Attualità

Bar Giuliani

Un rito familiare, un caffè ordinato al bancone di un bar del centro e un ricordo che Gordiano Lupi racconta su #tuttoPIOMBINO

Corso Italia (Foto di Riccarco Marchionni)

Al Bar Giuliani si va per gustare caffè di quello buono, vecchia torrefazione piombinese ancora in armi, luogo dove scorre la piccola storia di provincia, incurante del tempo. 

Il bar dei ricordi giovanili resta il Cristallo, piazza Verdi, ritrovo di sportivi che discutono di calcio come un tempo, dilettanti del Piombino o blasonati juventini fa lo stesso, ma io mi fermo sempre meno, oserei dire mai, giusto il tempo d’un caffè. 

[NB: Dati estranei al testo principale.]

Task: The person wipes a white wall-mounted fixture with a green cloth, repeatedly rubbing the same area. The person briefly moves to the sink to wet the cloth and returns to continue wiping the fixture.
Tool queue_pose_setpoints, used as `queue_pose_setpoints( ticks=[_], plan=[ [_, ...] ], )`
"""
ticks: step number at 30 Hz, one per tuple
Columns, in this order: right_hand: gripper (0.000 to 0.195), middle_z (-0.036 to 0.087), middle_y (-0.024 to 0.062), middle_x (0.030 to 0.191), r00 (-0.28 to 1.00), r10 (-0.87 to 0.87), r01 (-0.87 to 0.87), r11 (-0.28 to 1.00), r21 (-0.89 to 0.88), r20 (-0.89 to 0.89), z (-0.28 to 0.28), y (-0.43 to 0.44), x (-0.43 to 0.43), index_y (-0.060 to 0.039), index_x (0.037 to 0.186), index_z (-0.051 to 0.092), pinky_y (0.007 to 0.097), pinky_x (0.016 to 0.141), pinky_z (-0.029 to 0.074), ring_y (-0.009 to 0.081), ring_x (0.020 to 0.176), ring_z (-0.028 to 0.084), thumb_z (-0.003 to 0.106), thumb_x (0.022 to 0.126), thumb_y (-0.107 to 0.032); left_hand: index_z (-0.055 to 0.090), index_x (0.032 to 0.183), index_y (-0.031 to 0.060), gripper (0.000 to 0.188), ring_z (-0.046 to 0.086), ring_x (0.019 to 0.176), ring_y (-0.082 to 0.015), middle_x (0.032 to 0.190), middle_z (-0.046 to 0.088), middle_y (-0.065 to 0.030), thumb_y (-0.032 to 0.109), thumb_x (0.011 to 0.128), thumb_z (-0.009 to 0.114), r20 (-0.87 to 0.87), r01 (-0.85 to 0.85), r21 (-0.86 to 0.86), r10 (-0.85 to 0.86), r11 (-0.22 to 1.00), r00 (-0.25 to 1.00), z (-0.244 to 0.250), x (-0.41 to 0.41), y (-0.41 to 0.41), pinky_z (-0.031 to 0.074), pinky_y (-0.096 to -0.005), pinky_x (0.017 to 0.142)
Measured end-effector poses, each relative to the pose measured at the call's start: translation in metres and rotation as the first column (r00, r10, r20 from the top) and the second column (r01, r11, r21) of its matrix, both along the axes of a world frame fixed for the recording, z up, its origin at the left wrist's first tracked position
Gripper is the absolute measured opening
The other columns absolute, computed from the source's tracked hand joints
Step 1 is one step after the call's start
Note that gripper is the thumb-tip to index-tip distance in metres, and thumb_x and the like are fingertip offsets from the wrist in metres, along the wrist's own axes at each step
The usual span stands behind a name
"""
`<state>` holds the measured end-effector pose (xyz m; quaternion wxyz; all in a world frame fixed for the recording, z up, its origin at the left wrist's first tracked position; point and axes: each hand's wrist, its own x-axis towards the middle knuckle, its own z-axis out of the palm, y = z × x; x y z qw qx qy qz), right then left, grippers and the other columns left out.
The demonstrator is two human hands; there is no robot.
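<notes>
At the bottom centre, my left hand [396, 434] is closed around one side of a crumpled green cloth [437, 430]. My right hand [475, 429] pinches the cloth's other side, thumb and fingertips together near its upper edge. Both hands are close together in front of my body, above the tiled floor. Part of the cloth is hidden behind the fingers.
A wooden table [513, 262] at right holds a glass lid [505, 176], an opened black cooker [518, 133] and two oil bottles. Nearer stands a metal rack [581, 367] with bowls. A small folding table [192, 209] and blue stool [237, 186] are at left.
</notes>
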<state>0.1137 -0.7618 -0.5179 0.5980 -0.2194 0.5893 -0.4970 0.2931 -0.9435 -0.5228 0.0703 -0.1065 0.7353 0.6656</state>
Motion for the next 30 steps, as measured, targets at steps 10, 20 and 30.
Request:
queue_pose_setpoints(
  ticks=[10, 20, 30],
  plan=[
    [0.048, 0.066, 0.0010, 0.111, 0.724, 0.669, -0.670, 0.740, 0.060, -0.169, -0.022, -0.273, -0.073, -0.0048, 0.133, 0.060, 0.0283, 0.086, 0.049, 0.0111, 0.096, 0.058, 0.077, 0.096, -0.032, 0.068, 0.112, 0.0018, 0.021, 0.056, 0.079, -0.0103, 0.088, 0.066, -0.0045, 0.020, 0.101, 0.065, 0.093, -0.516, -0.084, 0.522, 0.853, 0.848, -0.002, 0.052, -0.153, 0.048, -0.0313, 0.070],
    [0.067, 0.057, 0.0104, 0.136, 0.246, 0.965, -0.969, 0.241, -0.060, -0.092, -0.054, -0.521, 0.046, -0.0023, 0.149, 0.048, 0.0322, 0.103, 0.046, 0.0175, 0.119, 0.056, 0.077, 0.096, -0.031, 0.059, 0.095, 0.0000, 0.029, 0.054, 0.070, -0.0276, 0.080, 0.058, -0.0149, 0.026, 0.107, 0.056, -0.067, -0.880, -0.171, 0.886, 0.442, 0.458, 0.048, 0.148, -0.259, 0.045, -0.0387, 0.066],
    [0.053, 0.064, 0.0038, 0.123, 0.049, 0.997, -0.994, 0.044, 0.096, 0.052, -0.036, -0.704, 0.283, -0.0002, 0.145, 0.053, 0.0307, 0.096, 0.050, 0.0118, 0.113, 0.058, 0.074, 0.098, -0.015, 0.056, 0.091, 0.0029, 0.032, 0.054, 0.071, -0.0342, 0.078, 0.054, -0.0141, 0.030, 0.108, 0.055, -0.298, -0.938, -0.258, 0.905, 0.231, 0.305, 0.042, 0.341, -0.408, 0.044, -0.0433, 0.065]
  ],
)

Prendo un caffè al Cristallo quando mi trovo a lavorare da quelle parti, se capita che vendiamo libri in corso Italia, toccata e fuga, colazione rapida, poco altro da dire, mentre sbircio il giornale e sento avventori discutere di reti annullate per fuori gioco incerti. Il mio caffè di mezza mattinata è al Bar Giuliani, via Benvenuto Cellini, poco fuori dal centro, non solo per motivi economici, ché il caffè costa ottanta centesimi, unico posto al mondo. 

Il fatto è che al Bar Giuliani prendeva il caffè mio padre quando veniva in centro, forse per economizzare, ché il risparmio è stata una costante della sua vita, mi ha trasmesso il vizio, anche se c’è di peggio, non è così brutto, tutto sommato. Prendere il caffè dal Giuliani è un modo per ricordare mio padre, più che andare al cimitero e vedere una lapide con foto, ché il caffè era uno dei gesti rituali della sua vita fatta di piccole cose. Rammento quando lo rimproveravo, ché lui beveva il caffè lungo, nel bicchiere di vetro. “Un espresso si gusta ristretto e in tazza, come fanno a Napoli”, dicevo. Lui non era convinto, scuoteva la testa, sorrideva, mica cambiava idea. Era testardo mio padre. Un elbano di scoglio. Caffè lungo, al vetro, già che doveva pagarlo - avrà pensato - che si veda, mica posso bere un fondo di tazzina... Capita che da quando lui non c’è più, sono io che porto avanti il rito e non solo dal Giuliani; ordino un caffè lungo al vetro e lo sorbisco in silenzio, assaporo il ricordo d’un sorriso e ripenso a tutte le volte che ho detto: “Il caffè buono è ristretto”. Vorrei poterlo ripetere davanti a quel bancone sorseggiando caffè napoletano. Vorrei contraddire mio padre nelle piccole cose, non assecondare il destino e confondermi nel suo ricordo. 

Da quanto tempo non bevo un caffè ristretto, caro papà, forse non ci crederai ma non ne sono più capace. Non mi resta che affidare a quel liquido nero tutta la malinconia del mio tempo perduto.